_WHAT TO WORK ON:_ Extract, from the listing that follows, each line containing the word "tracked".
++++++
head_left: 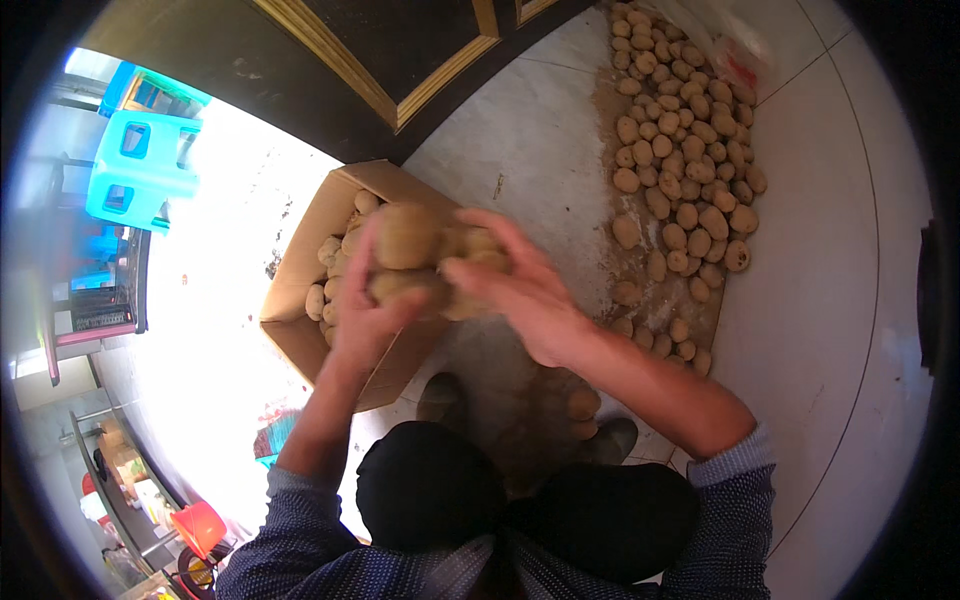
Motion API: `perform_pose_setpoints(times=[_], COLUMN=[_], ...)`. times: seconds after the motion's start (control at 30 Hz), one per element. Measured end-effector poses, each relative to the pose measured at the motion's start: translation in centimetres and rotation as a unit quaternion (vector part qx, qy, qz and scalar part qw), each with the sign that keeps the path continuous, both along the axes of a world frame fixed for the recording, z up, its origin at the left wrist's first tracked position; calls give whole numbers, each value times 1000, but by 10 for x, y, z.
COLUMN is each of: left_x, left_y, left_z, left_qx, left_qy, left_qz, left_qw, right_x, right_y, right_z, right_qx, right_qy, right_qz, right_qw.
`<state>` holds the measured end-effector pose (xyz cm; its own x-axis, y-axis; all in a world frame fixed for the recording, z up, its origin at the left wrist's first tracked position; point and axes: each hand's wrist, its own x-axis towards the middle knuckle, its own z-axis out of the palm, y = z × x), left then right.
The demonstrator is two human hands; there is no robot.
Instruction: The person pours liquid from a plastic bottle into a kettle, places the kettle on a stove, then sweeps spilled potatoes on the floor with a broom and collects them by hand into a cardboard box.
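Note:
Several potatoes [407,236] are cupped between my two hands over the right side of an open cardboard box [296,274]. My left hand [364,319] presses them from the left, fingers upward and thumb beneath. From the right, my right hand [529,289] curls around other potatoes [484,247] of the same bunch. Motion blurs the hands and the bunch, so single potatoes are hard to tell apart. Loose potatoes [315,302] lie inside the box, partly hidden behind my left hand.
To the right, a long heap of potatoes [697,172] lies on a flattened brown sheet [611,127] against the wall. A dark wooden door [315,97] borders the box's far side. Blue plastic stools [142,169] stand at left. My shoes [442,401] are below, near two potatoes [583,405].

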<state>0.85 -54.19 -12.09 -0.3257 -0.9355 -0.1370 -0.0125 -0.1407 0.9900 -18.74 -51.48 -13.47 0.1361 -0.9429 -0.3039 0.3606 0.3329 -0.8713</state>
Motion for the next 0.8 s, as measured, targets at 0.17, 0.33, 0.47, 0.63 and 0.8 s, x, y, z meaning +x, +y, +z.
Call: perform_pose_setpoints(times=[0.17, 0.33, 0.47, 0.63, 0.8], left_x=[75, 63, -6, -101, -139], left_y=[1, 2, 2, 49, 130], left_z=[-4, -18, -49, -106, -222], left_qx=[-11, -137, -226, -305, -287], left_qy=[1, -144, -228, -321, -226], left_qz=[220, 279, 48, -458, -712], left_qw=[975, 940, 946, 771, 599], right_x=[10, -67, -120, -76, -69], right_y=[-12, 29, 136, 249, 282], right_z=[10, -43, -132, -146, -173], right_qx=[-130, 13, 93, 110, 107], right_qy=[1, 183, 517, 588, 557], right_qz=[81, 9, -33, 59, 154], right_qw=[988, 983, 850, 799, 809])
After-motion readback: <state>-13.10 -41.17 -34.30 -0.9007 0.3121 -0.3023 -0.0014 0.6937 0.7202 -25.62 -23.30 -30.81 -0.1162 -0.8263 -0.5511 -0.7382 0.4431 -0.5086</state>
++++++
_SOLUTION FOR THIS PROBLEM:_
Motion API: `perform_pose_setpoints(times=[_], COLUMN=[_], ...)`. times: seconds after the motion's start (control at 30 Hz), one per element. Measured end-effector poses, each relative to the pose measured at the motion's start: translation in centimetres and rotation as a unit quaternion (vector part qx, qy, qz and scalar part qw), each with the sign that keeps the path continuous, both along the axes of a world frame fixed for the recording, z up, its origin at the left wrist's first tracked position; calls give whole numbers, each value times 1000, but by 10 for x, y, z.
`<state>` holds the measured end-effector pose (xyz cm; its own x-axis, y-axis; all in a world frame fixed for the recording, z up, its origin at the left wrist's first tracked position; point and axes: each hand's wrist, its own x-axis towards the middle knuckle, its own z-axis out of the palm, y = z × x), left then right.

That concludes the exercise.